OH has a dedicated type (DateTimeType) to represent absolute date and time. I therefore think it makes a lot of sense to use a relative scale for QuantityType and I believed that is the common use.
I agree that the formatting fails when one is provided that is different from something that would represent DD:HH:MM:SS. As the MQTT binding uses %s for formatting, the code you reference indeed formats as an absolute datetime because of the conversion to a ZonedDateTime before formatting.

My suggestion would be to replace this conversion to ZonedDateTime by a conversion to Duration and put in specific formatting for that duration. That would make it always relative. Unfortunately, there is no formatting available out of the box for Duration, but we could try to mimic the DateTime formatting patterns in specific treatment and fall through to standard conversion if not available.

While this is a breaking change, I think it would not be visible in typical use cases. I am OK trying something. WDYT?

jpg0 commented

Good point re: the existing DateTimeType. Also if you look at the actual QuantityType code, other than the odd bit of handling for PERCENT types, there is nothing specific to any particular unit of measurement, except this code in the format method which converts to ZDT. Certainly smells wrong to me. TBH you could probably just remove the time-specific handling and then you'd get some level of reasonable formatting (just the value, no units, as you'd get with any other quantity).

Here is where this formatting got introduced originally: #1470

IMO formatting Number:Time as ZonedDateTime is completely wrong. The Number:Time should represent a duration like weeks or seconds (similar to an amount of X for other dimensions). We have a DateTimeType to store points in time.

@cweitkamp @kaikreuzer @wborn #1470 was merged before my time, can you comment on why this has been introduced? I would vote for removing that.

I would vote for removing that.

Removing it entirely will break some UI's. E.g. I use QuantityType in the upnpcontrol binding for song duration and position. I want to format that as HH:MM:SS, not just seconds or minutes. Without a matching format pattern in a state description, one would have to create a transformation or rule for this. That's why I went out of the way in PR #4169 to try to mimic the DateTime format patterns and apply them to a duration.

While this is a breaking change, I think it would not be visible in typical use cases. I am OK trying something. WDYT?

If you put in some sort of check to only go down the datetime or duration formatting when it's explicitly called for by the pattern would it be a breaking change? I would cause the current behavior a bug. Getting a date time string from %s is definitely unexpected to say the least. I would expect that anyone who would get caught by this would have already added either the unit or date time formatting already because "1970-01-01T00:00:23Z" makes no sense.

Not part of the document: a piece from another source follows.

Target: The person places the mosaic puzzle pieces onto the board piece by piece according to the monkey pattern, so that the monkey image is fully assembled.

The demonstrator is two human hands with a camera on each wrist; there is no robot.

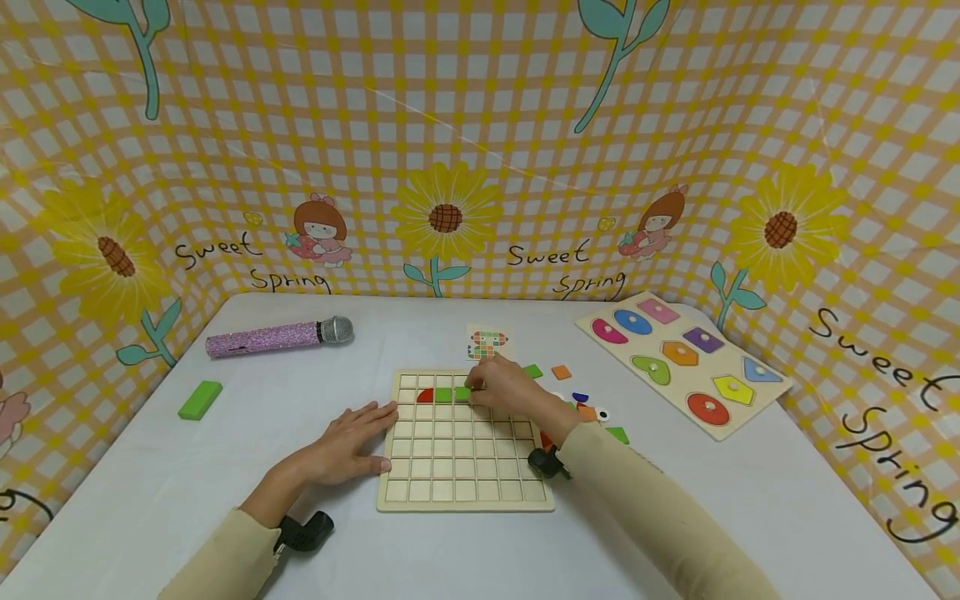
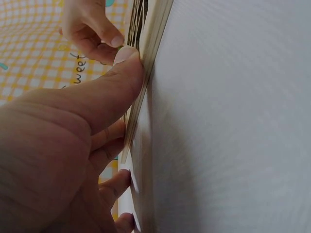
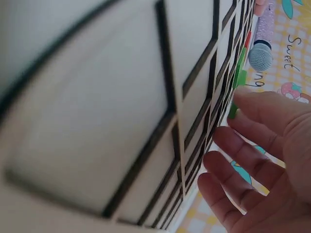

But I really like the idea of getting real duration formatting instead of using the date time which is limited to support for durations of 31 days. It's also limited in that you can't do just hours over 24 hours (e.g. if you want to see something like 46h25m instead of 1d22h25m).

TBH you could probably just remove the time-specific handling and then you'd get some level of reasonable formatting (just the value, no units, as you'd get with any other quantity).

@cweitkamp @kaikreuzer @wborn #1470 was merged before my time, can you comment on why this has been introduced? I would vote for removing that.

That definitely would be a breaking change for end users too. Many use the date time formatting for Number:Time Items today beyond add-ons in their state description patterns and Item labels instead of a script transform to split them up.

But I really like the idea of getting real duration formatting instead of using the date time which is limited to support for durations of 31 days. It's also limited in that you can't do just hours over 24 hours (e.g. if you want to see something like 46h25m instead of 1d22h25m).

#4169 does just that, thereby abusing the meaning of the day, hour, minute and second identifiers to go over the limit if the higher level is not in the format string, e.g. if there is no day format identifier in the pattern, hours will happily go over 24.